Even if there is no intention to suggest a different standard for review, we remain concerned about the use of a special logo or labeling that might be interpreted as representing a different review standard under the alternative pathway.  Third-party payers use aggressive tools, including formulary restrictions and utilization limits, to control prescription drug expenditures.  We are concerned that third-party payers would embrace the suggestion of a different standard of review (or labeling that hints at a different standard) to limit access to drugs that have been reviewed according to the alternative pathway.

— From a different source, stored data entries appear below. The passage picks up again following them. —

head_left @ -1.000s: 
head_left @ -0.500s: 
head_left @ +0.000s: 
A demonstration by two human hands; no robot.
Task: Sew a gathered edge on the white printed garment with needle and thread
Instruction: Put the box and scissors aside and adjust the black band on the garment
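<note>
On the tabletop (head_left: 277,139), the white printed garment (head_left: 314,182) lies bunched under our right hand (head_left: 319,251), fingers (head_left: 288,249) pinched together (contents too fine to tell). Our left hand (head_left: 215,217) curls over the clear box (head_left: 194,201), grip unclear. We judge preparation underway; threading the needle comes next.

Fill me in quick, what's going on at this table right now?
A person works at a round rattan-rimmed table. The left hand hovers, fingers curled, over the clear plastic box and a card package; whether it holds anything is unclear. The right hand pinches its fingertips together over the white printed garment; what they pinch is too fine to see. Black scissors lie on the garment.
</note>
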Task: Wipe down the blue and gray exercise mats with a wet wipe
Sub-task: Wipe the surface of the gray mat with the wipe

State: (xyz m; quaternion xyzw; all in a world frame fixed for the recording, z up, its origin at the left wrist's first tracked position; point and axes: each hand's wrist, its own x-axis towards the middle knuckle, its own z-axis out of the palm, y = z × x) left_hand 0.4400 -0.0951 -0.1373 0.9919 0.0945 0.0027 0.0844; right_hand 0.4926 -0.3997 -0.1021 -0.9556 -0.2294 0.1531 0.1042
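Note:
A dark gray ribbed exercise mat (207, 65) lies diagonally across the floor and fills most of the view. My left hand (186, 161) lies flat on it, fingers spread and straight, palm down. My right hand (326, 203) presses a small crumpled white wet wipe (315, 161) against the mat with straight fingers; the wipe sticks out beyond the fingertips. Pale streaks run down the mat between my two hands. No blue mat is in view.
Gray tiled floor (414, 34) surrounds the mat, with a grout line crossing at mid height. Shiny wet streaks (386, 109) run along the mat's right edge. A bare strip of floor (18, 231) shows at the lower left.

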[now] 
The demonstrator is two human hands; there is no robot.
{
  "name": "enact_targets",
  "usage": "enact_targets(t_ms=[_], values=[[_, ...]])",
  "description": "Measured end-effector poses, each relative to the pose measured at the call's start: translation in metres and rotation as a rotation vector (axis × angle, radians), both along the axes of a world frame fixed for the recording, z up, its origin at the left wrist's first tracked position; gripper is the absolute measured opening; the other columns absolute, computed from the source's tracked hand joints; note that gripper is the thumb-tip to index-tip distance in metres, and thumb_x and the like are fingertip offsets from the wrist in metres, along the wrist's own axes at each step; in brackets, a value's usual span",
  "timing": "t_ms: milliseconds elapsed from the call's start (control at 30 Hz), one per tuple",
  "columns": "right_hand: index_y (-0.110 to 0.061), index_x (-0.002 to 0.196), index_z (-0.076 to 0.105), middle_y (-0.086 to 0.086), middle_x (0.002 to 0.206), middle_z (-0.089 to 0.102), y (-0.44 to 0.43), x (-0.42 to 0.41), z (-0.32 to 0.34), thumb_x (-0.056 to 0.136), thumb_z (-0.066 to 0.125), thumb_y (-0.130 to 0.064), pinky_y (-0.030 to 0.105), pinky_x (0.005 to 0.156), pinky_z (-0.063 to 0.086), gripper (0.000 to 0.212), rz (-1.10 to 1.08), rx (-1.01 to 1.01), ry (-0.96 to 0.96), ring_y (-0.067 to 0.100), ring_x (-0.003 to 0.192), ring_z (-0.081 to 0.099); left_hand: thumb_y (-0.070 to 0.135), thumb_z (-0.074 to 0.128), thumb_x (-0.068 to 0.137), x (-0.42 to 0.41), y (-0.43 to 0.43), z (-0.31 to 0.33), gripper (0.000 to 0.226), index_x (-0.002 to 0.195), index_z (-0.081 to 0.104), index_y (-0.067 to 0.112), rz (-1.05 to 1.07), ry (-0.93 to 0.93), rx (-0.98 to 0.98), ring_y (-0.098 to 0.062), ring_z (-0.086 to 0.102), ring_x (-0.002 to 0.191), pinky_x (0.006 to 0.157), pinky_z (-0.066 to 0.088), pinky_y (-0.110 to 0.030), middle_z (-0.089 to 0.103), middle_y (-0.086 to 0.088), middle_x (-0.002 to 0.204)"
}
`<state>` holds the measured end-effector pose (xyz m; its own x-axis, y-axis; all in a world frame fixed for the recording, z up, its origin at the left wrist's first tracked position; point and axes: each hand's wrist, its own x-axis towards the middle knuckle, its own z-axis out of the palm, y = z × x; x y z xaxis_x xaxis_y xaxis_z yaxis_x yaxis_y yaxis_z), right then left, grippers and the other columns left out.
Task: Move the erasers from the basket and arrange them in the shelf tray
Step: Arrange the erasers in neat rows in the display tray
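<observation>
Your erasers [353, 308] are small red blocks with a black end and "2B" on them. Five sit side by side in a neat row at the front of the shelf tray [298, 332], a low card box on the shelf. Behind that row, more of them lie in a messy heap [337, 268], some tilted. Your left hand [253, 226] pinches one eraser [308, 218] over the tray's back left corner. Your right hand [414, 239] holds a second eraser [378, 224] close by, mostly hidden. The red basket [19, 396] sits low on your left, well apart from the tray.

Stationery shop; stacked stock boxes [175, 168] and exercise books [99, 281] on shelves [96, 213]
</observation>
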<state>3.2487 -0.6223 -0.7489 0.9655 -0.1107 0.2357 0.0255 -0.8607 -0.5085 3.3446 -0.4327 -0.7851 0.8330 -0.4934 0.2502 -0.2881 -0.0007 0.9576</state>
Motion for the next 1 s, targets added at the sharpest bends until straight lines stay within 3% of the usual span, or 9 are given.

We do not support the recommendation that drugs approved according to the alternative pathway could not be prescribed for off-label use.  We assume that research on supplemental uses of drugs approved under the alternative pathway would continue after approval and that off-label uses would be appropriate according to compendia listings or on the basis of the scientific literature.  Such use is authorized under the Medicare statute, and the labeling of a drug to restrict off-label use would be conflict with Medicare standards.

In order to assess the impact on patients, providers, and the approval process of an alternative approval pathway, a number of questions must be addressed: 1) the relationship of this pathway to existing pathways and review mechanisms, 2) the standard of review that would be utilized according to this pathway, 3) the possible response of payers to drugs approved according to the alternative pathway, and 4) possible restrictions on off-label use as part of the alternative pathway.   It is critical that the alternative pathway be shown as an adequate regulatory pathway to fully assess safety and efficacy and protect patient access to new therapies.

We applaud a number of important initiatives of FDA, including recent publication of draft guidance documents that will assist developers of cancer drugs.  The alternative approval pathway, as proposed by PCAST and advanced by FDA, represents uncertainty rather than clarity and may not provide any benefit to drug developers or the patients who rely on their innovations.

Sincerely,

Cancer Leadership Council

American Society for Radiation Oncology
American Society of Clinical Oncology

Bladder Cancer Advocacy Network

The Children's Cause for Cancer Advocacy

Fight Colorectal Cancer

International Myeloma Foundation

Kidney Cancer Association

LIVESTRONG

Lymphoma Research Foundation

National Coalition for Cancer Survivorship

National Lung Cancer Partnership

Pancreatic Cancer Action Network

Prevent Cancer Foundation

Susan G. Komen for the Cure Advocacy Alliance



[1] Prowell TM and Pazdur R.  Pathological complete response and accelerated drug approval in early breast cancer.  N Engl J. Med 2012; 377:2438-2441.